**THE PROBLEM:** Write down the listing again exactly as it appears below, without its pictures.

**GIVEN INFORMATION:**
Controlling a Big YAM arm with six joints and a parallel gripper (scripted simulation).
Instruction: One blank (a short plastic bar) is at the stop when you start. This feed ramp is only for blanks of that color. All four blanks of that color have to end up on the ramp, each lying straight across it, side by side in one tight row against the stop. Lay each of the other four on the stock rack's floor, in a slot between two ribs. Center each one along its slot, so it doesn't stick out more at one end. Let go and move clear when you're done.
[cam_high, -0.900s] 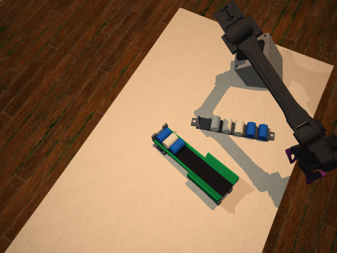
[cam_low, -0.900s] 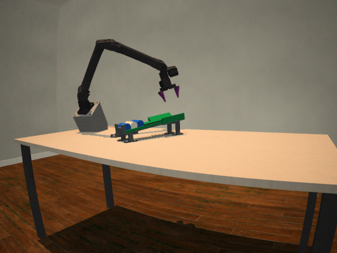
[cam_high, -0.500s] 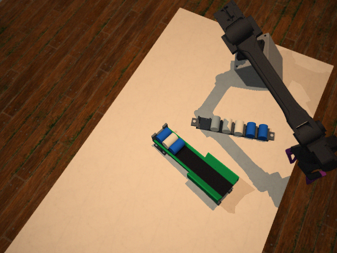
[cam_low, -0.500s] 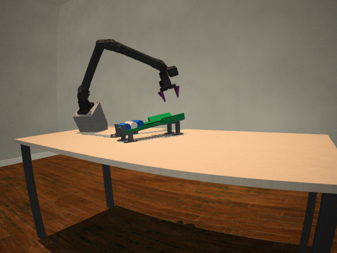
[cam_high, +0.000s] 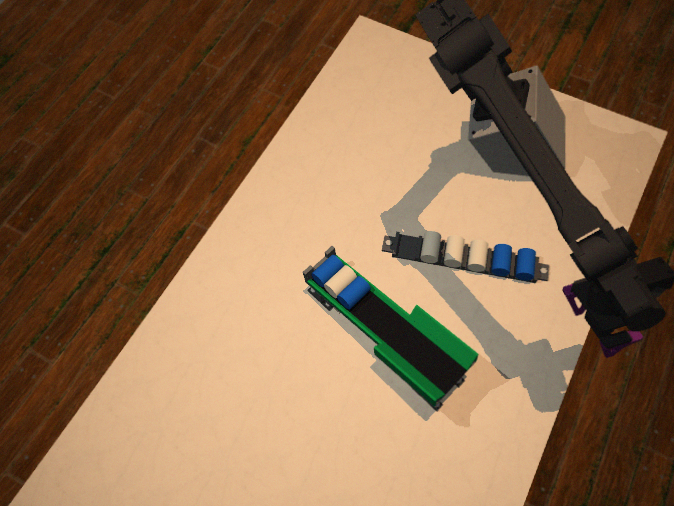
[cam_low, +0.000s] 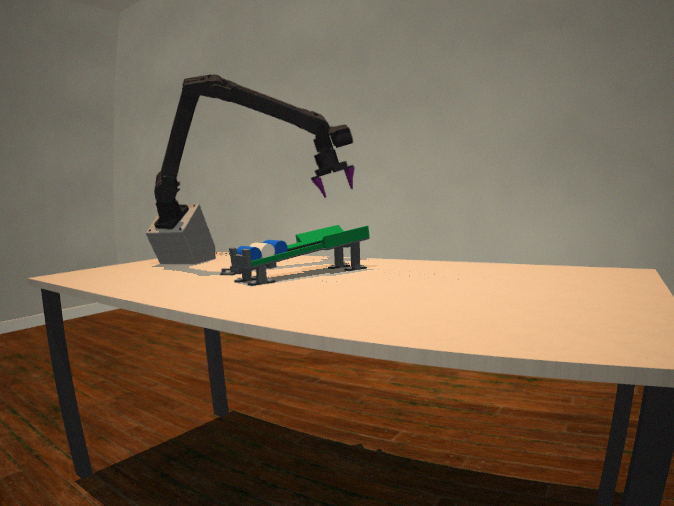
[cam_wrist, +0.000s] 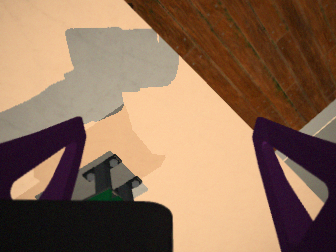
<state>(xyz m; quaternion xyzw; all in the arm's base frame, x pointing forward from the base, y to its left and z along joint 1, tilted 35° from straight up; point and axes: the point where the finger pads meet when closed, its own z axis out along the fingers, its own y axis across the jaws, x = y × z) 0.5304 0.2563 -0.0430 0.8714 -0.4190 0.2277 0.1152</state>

**ANSWER SPACE:**
Controlling a Big YAM arm with six joints and a parallel gripper (scripted simulation).
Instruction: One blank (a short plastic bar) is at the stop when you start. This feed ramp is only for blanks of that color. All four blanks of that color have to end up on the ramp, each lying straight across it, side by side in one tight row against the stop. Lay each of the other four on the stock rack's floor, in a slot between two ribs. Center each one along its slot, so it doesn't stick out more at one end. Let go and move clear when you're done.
[cam_high, -0.900s] 
[cam_low, -0.900s] 
[cam_high, -0.500s] 
[cam_low, -0.500s] 
[cam_high, +0.000s] 
[cam_low, +0.000s] 
[cam_wrist, +0.000s] 
<state>(xyz m; quaternion xyzw; all in the arm's base frame, x pointing forward from the base, y to its left and z along joint 1, tilted 35° from straight up; point and axes: the point where the finger pads meet when closed, its own z axis out along the fingers, its own y axis across the jaws, x = y × z) 0.5304 0.2563 -0.0430 0.8714 -0.4190 0.2277 0.1152</state>

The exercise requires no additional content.